Helmets And Mouthguards May Not Ward Off Concussions

Brain damage, concussion

Although helmets and mouthguards help ward off serious head and craniofacial injuries, there is not enough adequate evidence to support they prevent concussions.

Paradoxically, an overly confident trust in safety equipment encourages athletes (players) to take more audacious risks, based on the Consensus Statement on Concussion in Sport, published in the Prevention and Health Protection (IPHP) issue of the British Journal of Sports Medicine.

The latest version of the Consensus Statement, which is backed by the International Olympic Committee, FIFA, the International Equestrian Federation, and the International Rugby Board, was drawn up after a two day meeting in Zurich, Switzerland, in November last year.

Researchers were invited to present their latest findings on concussive brain injuries, which have the potential to cause long term neurological damage if not dealt with appropriately.

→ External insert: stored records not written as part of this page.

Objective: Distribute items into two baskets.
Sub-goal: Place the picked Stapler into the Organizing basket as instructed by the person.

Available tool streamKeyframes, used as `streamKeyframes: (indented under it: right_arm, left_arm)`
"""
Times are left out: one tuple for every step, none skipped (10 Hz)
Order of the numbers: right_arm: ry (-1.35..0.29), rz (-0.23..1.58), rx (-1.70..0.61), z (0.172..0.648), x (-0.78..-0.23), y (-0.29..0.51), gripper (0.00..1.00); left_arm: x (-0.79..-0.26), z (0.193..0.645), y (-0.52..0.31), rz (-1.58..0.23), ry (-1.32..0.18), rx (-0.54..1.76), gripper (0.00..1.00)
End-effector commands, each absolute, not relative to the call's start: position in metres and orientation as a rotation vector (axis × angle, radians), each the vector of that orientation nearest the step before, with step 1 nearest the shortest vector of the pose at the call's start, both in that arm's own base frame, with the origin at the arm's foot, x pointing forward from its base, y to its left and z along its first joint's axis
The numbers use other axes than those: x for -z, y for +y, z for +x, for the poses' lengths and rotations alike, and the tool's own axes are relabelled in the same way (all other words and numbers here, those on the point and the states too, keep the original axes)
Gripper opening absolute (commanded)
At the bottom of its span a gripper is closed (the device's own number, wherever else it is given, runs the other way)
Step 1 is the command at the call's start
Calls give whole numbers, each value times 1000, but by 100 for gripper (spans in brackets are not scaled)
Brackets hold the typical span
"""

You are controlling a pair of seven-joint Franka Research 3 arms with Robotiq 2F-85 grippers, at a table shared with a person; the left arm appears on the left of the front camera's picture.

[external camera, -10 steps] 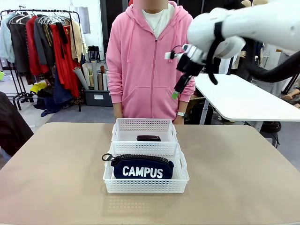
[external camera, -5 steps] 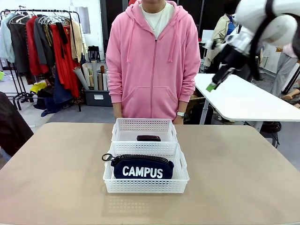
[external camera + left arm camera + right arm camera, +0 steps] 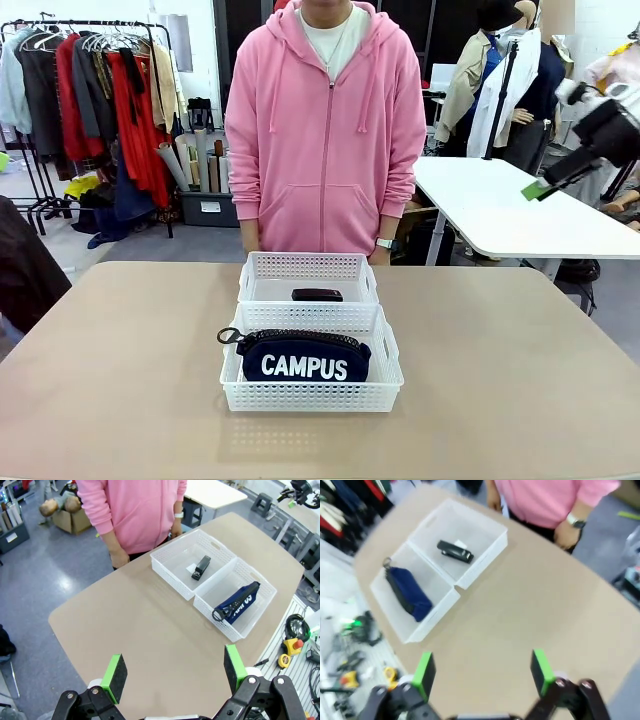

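Observation:
The navy "CAMPUS" pouch lies in the larger near basket; in the left wrist view the pouch lies in that basket. The black stapler rests in the smaller far basket, also seen as stapler and stapler. My right gripper hangs high at the far right, well away from the baskets. In its own view the right gripper is open and empty, high above the table. My left gripper is open and empty, far above the table.
A person in a pink hoodie stands at the far edge behind the baskets, hands down. A white table stands behind on the right, a clothes rack on the left. Bare tabletop surrounds the baskets.
My right arm has swung up and away to the right, from in front of the person to the frame's right edge. Baskets, pouch and stapler have not moved.

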State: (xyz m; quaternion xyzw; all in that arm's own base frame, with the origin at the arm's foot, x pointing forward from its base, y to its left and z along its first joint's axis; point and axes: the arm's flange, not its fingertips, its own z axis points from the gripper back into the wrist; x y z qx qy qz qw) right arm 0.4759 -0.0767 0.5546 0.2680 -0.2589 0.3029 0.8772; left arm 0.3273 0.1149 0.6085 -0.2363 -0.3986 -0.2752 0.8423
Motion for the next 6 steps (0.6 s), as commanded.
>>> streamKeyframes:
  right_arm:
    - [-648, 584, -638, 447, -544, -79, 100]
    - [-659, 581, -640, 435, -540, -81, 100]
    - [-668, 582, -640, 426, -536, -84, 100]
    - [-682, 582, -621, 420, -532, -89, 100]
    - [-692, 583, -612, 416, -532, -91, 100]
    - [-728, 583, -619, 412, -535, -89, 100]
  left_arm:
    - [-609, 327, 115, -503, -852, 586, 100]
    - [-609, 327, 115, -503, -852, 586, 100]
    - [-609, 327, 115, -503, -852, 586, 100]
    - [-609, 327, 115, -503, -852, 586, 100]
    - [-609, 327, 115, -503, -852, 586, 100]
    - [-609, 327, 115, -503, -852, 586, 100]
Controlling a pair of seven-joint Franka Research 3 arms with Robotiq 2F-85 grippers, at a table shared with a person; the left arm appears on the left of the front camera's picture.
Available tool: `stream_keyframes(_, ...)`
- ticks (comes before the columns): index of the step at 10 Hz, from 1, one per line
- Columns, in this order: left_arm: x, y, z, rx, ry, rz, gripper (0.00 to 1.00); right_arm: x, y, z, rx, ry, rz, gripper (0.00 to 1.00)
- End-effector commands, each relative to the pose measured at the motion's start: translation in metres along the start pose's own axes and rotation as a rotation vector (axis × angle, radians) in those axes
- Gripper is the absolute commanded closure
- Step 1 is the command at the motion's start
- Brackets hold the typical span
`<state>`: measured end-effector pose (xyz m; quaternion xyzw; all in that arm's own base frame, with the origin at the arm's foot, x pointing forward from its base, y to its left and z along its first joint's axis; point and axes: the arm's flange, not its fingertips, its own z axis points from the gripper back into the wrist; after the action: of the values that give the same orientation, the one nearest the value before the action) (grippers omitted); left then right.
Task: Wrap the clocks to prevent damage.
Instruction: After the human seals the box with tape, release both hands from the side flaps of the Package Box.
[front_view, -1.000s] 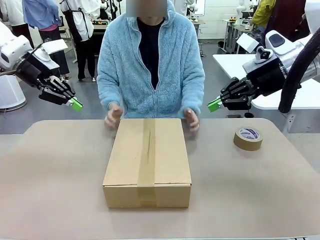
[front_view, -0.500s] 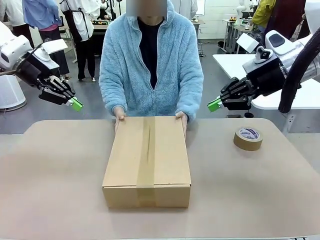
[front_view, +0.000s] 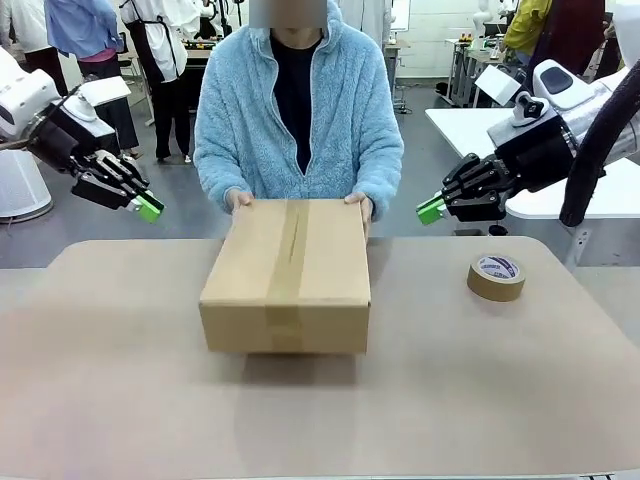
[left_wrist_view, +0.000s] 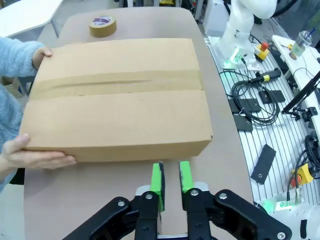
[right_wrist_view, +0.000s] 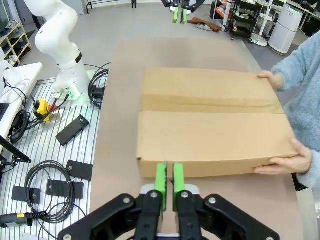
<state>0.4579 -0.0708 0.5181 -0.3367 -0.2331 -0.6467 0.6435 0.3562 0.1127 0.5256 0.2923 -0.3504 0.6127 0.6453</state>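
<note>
Cardboard is my landmark: the taped brown box (front_view: 285, 275) is now lifted off the table (front_view: 520, 380), held at its far end by the person's two hands (front_view: 238, 199), where a second ago it sat flat with those hands just clear of it. A shadow lies under it. The clocks, presumably inside, I cannot see at all. My left gripper (front_view: 150, 208) hangs in the air left of the box, holding nothing; its green pads (left_wrist_view: 157, 178) stand a narrow gap apart. My right gripper (front_view: 430, 210), right of the box, is empty too, pads nearly touching. The tape roll (front_view: 496, 276) lies right of the box, unmoved.
</note>
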Motion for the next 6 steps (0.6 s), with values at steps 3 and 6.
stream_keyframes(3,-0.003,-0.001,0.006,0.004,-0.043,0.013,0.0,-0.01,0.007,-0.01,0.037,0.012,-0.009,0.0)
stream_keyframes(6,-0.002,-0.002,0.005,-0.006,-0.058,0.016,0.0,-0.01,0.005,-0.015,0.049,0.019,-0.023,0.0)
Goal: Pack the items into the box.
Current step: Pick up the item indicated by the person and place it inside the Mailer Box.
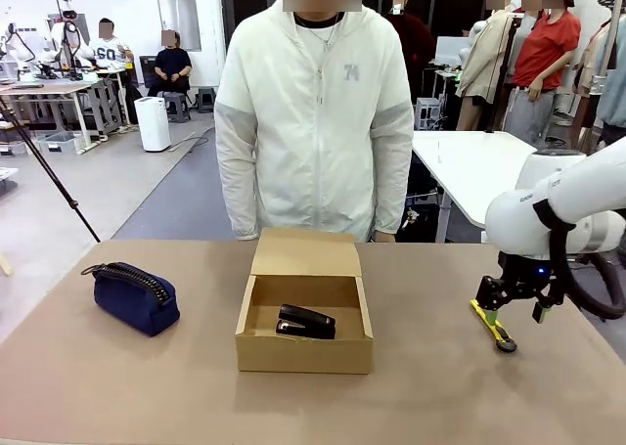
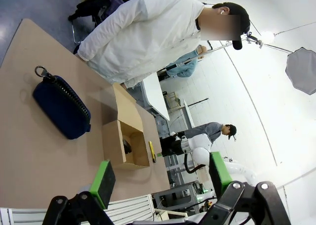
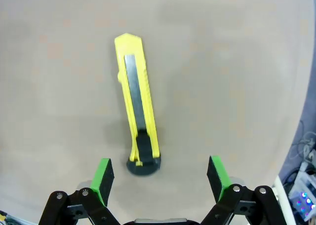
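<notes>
Bare table [image 3: 232, 67] all round the utility knife [image 3: 138, 111]; box [image 1: 304, 352] well apart

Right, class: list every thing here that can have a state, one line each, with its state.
Small brown cardboard box: lid open.
Black stapler: closed, inside the box.
Navy blue fabric pouch: zipped shut, on the table.
Slim yellow-and-black utility knife: flat on table, ungripped.
Left pincer: open, empty.
Right pincer: open, above the knife.
</notes>
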Action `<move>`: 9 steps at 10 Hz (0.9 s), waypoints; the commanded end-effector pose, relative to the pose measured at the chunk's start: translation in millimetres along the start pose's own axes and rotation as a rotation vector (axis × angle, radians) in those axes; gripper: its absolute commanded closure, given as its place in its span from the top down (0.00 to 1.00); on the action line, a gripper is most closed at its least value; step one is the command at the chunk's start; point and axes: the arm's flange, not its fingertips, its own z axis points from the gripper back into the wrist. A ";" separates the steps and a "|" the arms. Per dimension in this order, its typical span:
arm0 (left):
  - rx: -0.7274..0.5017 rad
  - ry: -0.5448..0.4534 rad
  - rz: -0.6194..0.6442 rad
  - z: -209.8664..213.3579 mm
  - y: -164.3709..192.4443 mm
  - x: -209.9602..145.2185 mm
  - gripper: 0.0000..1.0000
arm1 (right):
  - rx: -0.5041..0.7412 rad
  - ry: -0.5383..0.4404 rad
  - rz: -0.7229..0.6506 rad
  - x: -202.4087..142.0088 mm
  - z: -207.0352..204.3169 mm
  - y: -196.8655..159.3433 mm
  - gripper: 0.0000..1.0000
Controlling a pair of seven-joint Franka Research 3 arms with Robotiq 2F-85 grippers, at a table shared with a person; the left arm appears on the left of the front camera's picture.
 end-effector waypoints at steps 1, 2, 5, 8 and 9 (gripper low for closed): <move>-0.021 -0.010 -0.016 -0.2 -1.1 1.1 1.00 | -0.049 -0.041 -0.053 23.4 -8.7 1.9 1.00; -0.021 -0.010 -0.016 -0.2 -1.1 1.1 1.00 | -0.063 -0.049 -0.058 29.8 -15.5 3.5 1.00; -0.021 -0.010 -0.016 -0.2 -1.1 1.1 1.00 | -0.059 -0.053 -0.043 42.4 -27.3 6.5 1.00; -0.021 -0.010 -0.016 -0.2 -1.1 1.1 1.00 | -0.031 -0.046 -0.028 43.5 -27.9 9.4 1.00; -0.021 -0.010 -0.016 -0.2 -1.1 1.1 1.00 | -0.014 -0.047 -0.024 43.5 -28.5 10.7 0.82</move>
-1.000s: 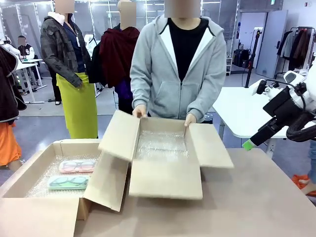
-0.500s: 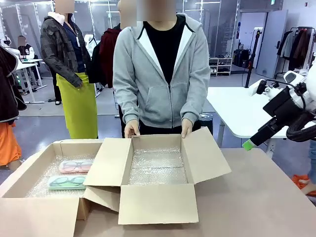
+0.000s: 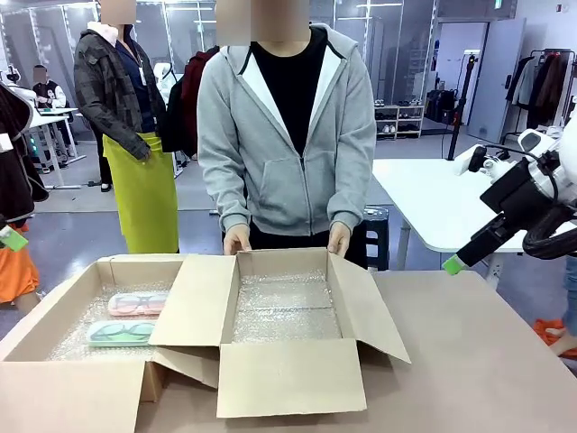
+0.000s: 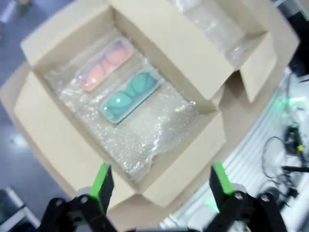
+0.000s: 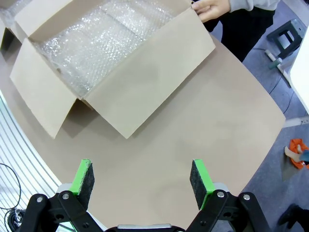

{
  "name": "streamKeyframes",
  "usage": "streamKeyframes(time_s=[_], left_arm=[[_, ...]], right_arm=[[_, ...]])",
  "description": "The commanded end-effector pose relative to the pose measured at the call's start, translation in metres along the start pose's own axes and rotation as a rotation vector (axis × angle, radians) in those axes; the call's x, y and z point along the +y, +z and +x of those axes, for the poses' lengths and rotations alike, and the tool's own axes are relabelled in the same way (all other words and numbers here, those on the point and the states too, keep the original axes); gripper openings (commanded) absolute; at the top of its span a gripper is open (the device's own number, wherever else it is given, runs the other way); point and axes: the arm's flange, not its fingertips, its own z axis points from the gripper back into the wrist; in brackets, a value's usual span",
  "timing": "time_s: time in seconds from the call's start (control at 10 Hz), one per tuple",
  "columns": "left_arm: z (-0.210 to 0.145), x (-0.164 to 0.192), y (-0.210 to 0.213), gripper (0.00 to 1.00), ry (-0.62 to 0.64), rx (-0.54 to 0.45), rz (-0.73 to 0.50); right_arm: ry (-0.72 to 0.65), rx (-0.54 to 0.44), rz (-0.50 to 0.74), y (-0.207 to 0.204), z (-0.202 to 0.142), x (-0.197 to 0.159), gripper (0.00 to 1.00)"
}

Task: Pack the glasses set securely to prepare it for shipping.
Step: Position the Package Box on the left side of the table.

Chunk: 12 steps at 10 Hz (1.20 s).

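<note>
Inside the left-hand cardboard box [image 4: 53,130], the pink glasses case [image 4: 105,64] and mint-green glasses case [image 4: 130,95] are seen lying parallel, lengthwise side by side, directly beneath the wide-open, empty left tool [image 4: 161,186], while the right tool [image 5: 142,181], equally open and empty, is held well apart.

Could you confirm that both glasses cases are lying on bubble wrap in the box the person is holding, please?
Not quite: the pink case and the mint case do lie on bubble wrap, but in the left box, not the one the person is holding. The person's box has just bubble wrap inside. The front view shows this.
</note>
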Motion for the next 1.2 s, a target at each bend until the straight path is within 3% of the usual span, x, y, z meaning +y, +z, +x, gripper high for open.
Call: streamKeyframes(time_s=[0.0, 0.4, 0.5, 1.1], left_arm=[[-0.02, -0.047, -0.017, 1.0, -0.116, -0.058, 0.1], [-0.034, -0.072, -0.049, 1.0, -0.305, -0.008, 0.003], [-0.025, -0.078, -0.035, 1.0, -0.215, -0.034, 0.032], [-0.025, -0.078, -0.035, 1.0, -0.215, -0.034, 0.032]], right_arm=[[0.001, 0.005, 0.0, 0.0, -0.001, 0.002, 1.0], [0.001, 0.005, 0.0, 0.0, -0.001, 0.002, 1.0], [0.001, 0.005, 0.0, 0.0, -0.001, 0.002, 1.0], [0.001, 0.005, 0.0, 0.0, -0.001, 0.002, 1.0]])
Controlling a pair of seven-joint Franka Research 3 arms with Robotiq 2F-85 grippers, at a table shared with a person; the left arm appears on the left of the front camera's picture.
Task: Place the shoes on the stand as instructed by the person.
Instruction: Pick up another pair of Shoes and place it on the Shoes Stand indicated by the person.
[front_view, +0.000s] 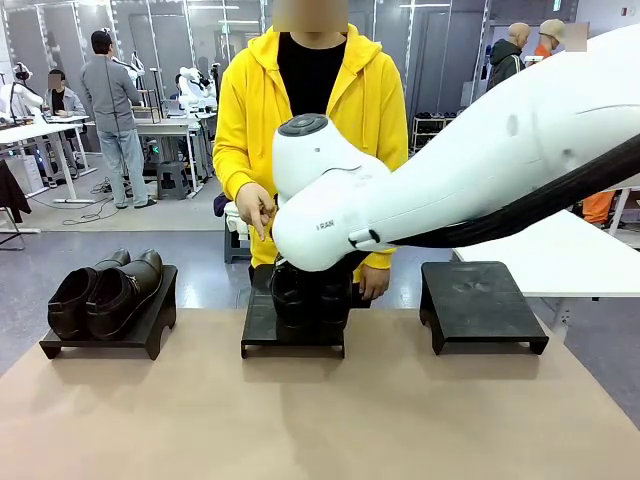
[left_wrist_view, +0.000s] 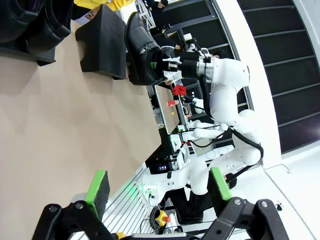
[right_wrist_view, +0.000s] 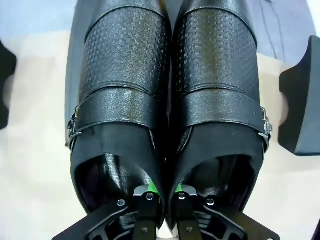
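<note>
Black leather pair in grip: we see the right claw (right_wrist_view: 162, 192) closed on the adjoining inner walls of two strapped shoes (right_wrist_view: 167, 100), one finger inside each opening, the walls pinched together between the green pads.
Pair position: in the front view we place this pair at the middle stand (front_view: 293, 338), largely hidden behind the right arm (front_view: 430, 170); we cannot tell whether the soles already rest on it.
Left claw: we see the left claw (left_wrist_view: 157, 192) fully open and holding nothing, above the counter (front_view: 320, 420), well apart from the stands.
Person: the person (front_view: 310, 110) stands just behind the middle stand, one hand (front_view: 256, 208) pointing downward close to the arm.
Risk 1, slip: we judge the hold to be narrow, on thin leather only; either shoe could pivot or drop if the arm swings.
Risk 2, overhang: if released off-centre, we expect a toe or heel to hang over the stand edge and tip.
Risk 3, contact: the arm works near the person's hands; a wide move could strike them.
Left stand (front_view: 105, 335): holds the other pair (front_view: 105, 292), side by side.
Middle stand contents: the gripped pair, at or just above it.
Right stand (front_view: 480, 305): nothing on it.
</note>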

The panel agreed mouthguards and helmets have a role in minimizing injuries and are to be recommended but emphasizes there is no good clinical evidence that available protective equipment will prevent a concussion.

A concussion is a type of traumatic brain injury caused by a blow to the head or body, a fall, a violent vehicular collision, or any activity that jars or shakes the brain inside the skull. Visible signs of a concussion or a brain injury may not be immediately visible the way scratches and bruises alert one to harm.

There are many ways to get a concussion. Some common ways include fights, falls, playground injuries, car crashes, and bike accidents. Concussions can also happen while participating in any sport or activity such as football, boxing, rugby, hockey, horse riding, soccer, and skiing. Given the risk of permanent problems, it is important to seek immediate medical attention if a concussion is suspected.

The brain, the epicenter of the nervous system, is a soft three pound organ suspended in cerebrospinal fluid, which acts as a cushion between the organ and the hard interior of the skull. If the head is jarred or hit with enough force, the brain can jostle about, causing potentially serious injuries to the cerebral cortex and subcortical structures.

Damage to the cerebral cortex can result in a coma, a state of unconsciousness lasting more than six hours in which a person fails to normally respond to painful stimuli, light, or sound. While comatose, the victim lacks a normal sleep-wake cycle and does not initiate voluntary actions. A comatose state can be persistent or permanent depending upon the degree of injury. A concussion can precede a coma.

Some obvious symptoms of a concussion include passing out or forgetting what transpired leading up to and immediately before the injury. With rest, most people fully recover from a concussion within a few hours to a few weeks. Symptoms can be mild to severe, lasting for hours to months. Failure to remember details, fuzzy thinking, an inability to concentrate, headaches, dizziness, nausea or vomiting, sensitivity to light or noise, and balance problems may suggest a possible concussion following a seemingly traumatic head injury.

In rare cases concussions cause more serious problems. Repeated concussions, as acquired from sustaining continuous blows in boxing or football, or a severe concussion may require surgery or lead to long-lasting problems with mobility, cognition, and communication. Concussive injuries to the brain can lead to an early onset of dementia.

Proper identification and prompt treatment of concussive symptoms is essential, and prevention is equally important.